Der 73-jährige Lai wurde wegen des Vorwurfs betrügerischer Absprachen angezeigt, nachdem die Redaktion der Zeitung bereits im vergangenen August durchsucht worden war. Inzwischen wurde er wegen der Teilnahme an Protesten zu mehreren Gefängnisstrafen von insgesamt 20 Monaten verurteilt.
In einer Nachricht an die Leser warnte «Apple Daily», die Pressefreiheit in Hongkong hänge am «seidenen Faden». Die Behörden beschlagnahmten Vermögenswerte der Zeitung in Höhe von umgerechnet 1,9 Millionen Euro sowie fast 40 Computer der Redaktion.
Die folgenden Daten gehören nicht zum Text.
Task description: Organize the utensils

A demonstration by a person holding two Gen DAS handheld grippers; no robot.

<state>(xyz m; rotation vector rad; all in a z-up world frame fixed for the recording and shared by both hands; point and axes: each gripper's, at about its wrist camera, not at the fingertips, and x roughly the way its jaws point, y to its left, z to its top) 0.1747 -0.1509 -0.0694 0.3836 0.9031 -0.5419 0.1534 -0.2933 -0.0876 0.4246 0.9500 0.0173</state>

Massive internationale Kritik
Die US-Regierung übte scharfe Kritik am Vorgehen der Behörden. Der Einsatz ziele darauf ab, kritische Stimmen in Hongkong zum Schweigen zu bringen, sagte Aussenamtssprecher Ned Price in Washington. «Die Behörden müssen aufhören, unabhängige und freie Medien ins Visier zu nehmen.» Dies schade der Demokratie in Hongkong, aber auch dem internationalen Ruf der Finanzmetropole.
Der britische Aussenminister Dominic Raab warf China vor, das sogenannte Sicherheitsgesetz in Hongkong zu nutzen, um «abweichende Stimmen ins Visier zu nehmen, anstatt die öffentliche Sicherheit zu gewährleisten». Er rief die chinesische Regierung auf, die bei der Übergabe der früheren britischen Kronkolonie an China 1997 zugesicherte Pressefreiheit zu respektieren.
Die chinesische Führung hatte das sogenannte Sicherheitsgesetz als Reaktion auf die Massenproteste gegen den wachsenden Einfluss Pekings in Hongkong erlassen. Es erlaubt den Behörden ein rigoroses Vorgehen gegen alle Aktivitäten, die nach ihrer Auffassung die nationale Sicherheit Chinas bedrohen. Verstösse können mit lebenslanger Haft bestraft werden. Der Westen sieht in dem Gesetz eine eklatante Verletzung der Autonomierechte Hongkongs.
Der Beauftragte der Hongkonger Regierung für Sicherheitsfragen, John Lee, wollte sich nicht zu der Frage äussern, welche Artikel aus dem «Apple Daily» das Sicherheitsgesetz verletzt hätten. Der Einsatz der Regierung gelte nicht der Pressefreiheit, fügte Lee hinzu. «Wir zielen auf Verrat ab, der die nationale Sicherheit gefährdet.»